Activity: Copy the lines of the data below exactly, starting at the first and stopping after the line that contains "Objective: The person"; include no pictures.

----

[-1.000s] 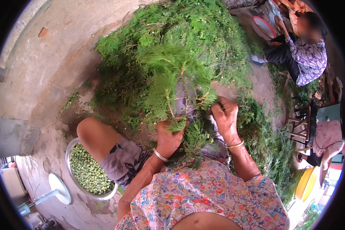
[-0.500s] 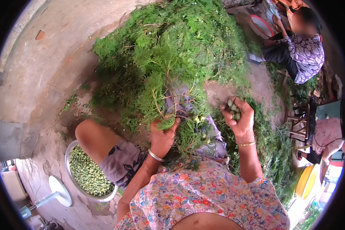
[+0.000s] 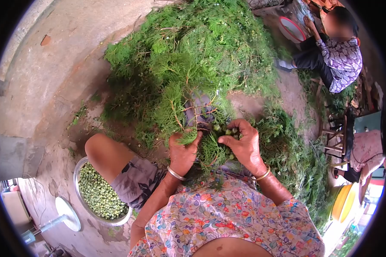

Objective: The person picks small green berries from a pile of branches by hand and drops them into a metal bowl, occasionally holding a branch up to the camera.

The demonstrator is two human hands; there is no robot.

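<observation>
My left hand (image 3: 183, 152) is closed round the stem of a leafy green conifer branch (image 3: 173, 100), which spreads up and away from it above my lap. Close by on the right, my right hand (image 3: 244, 143) is curled with several small green cones (image 3: 232, 131) held between its palm and fingers. Its thumb and fingertips reach to the sprigs of the branch, where more cones sit. Exactly which cone the fingertips touch is hard to make out. Beside my left knee stands a metal basin (image 3: 78, 168) filled with picked green cones (image 3: 101, 190).
A large heap of cut conifer branches (image 3: 218, 38) lies ahead, with more greenery (image 3: 296, 158) along my right. At the upper right another person (image 3: 341, 60) sits near a red-rimmed basin (image 3: 291, 30). A white fan-like object (image 3: 67, 213), a wooden stool (image 3: 335, 139) and a yellow tub (image 3: 345, 202) stand around.
My right hand, with cones in it, has moved left and down from beside the branch to its sprigs. My left hand stays on the stem.
</observation>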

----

Answer box:
[-1.000s] 
[-0.500s] 
[+0.000s] 

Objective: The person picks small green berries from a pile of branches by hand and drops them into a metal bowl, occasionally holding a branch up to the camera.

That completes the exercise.